It’s been a while since Boston has seen alt-indie rockers The Longwalls performing live; since their last release, 2012’s Kowloon EP, they’ve played about two shows, according to singer/instrumentalist Brandon Comstock. Between recording their new album The Gold Standard, busy nine-to-five schedules, and the fact that, as bassist Dan London says, “When you are 35, your friends will now tell you that the club smells like piss,” the gigs haven’t exactly been coming fast and thick, making The Longwalls’ album release show this Saturday all the more special.
“The thing about Boston is,” explains Comstock, at the band’s rehearsal space in Arlington, “if you go underground for 18 months and practice and have kids and get married and make an album, you come out and all the bands you used to play with are gone. And the people you knew that could help you get shows have moved away.”
That’s part of the reason, Comstock says, the band chose The Bridge Sound & Stage, a studio and performance space in Cambridge where they recorded The Gold Standard, to host their (free) return performance this Saturday. After releasing three EPs—Dark Academy, Careers in Science, and Kowloon—between 2010 and 2012, the group, which includes singer/guitarist and lead songwriter Alan Wuorinen and percussionist Kurt von Stetten, scrapped their usual two-day marathon recording process at Q Division Studios for a year spent crafting their second full-length album. Comstock alludes to “leaving some things on the table” on their previous efforts, and the band was keen to take advantage of the slower pace this time around.
“I’m happy with everything on the record,” says Comstock. “That’s the most fun I’ve had recording guitars ever. With every other album, it was just DIY trying to get it done. But being able to be in the room and having the amp up so loud, to be able to record feeling the amp hitting your face and hitting your chest, was really cool.”
After the darker edge of Kowloon, Gold Standard finds the band exploring richer sonic territory while keeping the lyrics simple but expressive.
“The ‘gold standard’ refers to the idea that you are 38 and therefore you should be married and own a home and have two children by now,” says Comstock with a wry smile. “That’s a theme that I don’t have to try very hard to write about.

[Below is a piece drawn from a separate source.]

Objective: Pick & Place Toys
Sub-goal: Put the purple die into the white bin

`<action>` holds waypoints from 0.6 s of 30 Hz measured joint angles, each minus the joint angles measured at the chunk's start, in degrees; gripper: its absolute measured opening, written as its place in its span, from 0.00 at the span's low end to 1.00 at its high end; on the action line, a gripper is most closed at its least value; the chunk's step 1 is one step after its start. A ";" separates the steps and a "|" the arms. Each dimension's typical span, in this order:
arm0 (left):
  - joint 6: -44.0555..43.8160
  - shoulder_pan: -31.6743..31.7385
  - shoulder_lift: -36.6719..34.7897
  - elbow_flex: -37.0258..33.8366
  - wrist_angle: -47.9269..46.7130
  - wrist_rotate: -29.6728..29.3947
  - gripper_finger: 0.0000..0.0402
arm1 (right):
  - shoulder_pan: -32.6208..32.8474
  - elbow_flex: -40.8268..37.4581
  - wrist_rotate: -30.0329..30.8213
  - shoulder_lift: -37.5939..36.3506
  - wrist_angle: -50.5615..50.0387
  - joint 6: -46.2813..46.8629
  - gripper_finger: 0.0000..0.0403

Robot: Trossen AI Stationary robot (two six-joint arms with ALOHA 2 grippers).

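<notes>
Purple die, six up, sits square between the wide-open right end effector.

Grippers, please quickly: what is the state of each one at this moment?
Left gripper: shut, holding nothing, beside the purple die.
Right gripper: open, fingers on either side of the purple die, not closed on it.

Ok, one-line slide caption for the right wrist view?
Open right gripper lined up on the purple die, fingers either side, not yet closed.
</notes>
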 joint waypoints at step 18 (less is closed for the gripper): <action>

Whatever the standards are, I don’t know very much about that.”
Adds Wuorinen, “It refers to something that’s not attainable or realistic and probably never was. It’s more of a reflection on those kind of ideas and ideals in America.”
Underneath its gentle sing-a-long refrain (“Put your money in gold,” Wuorinen soothes), “Gold Standard” bristles with modern angst, but the title track doesn’t define the album’s tone. The band eases fluidly between emotions and influences; “Simple Thoughts” has a slow-burning country flavor, while the vocals echo coldly through the beginning of “Rukia,” before the layers of reverb, piano, and percussion are brought to a boiling climax.
Best of all, they have an album’s worth of new songs to play live.
“It’s like golf,” says London. “All you need is one good swing and you’ll come back again. One good show gets you through your life. For the next three months, I’m ok.”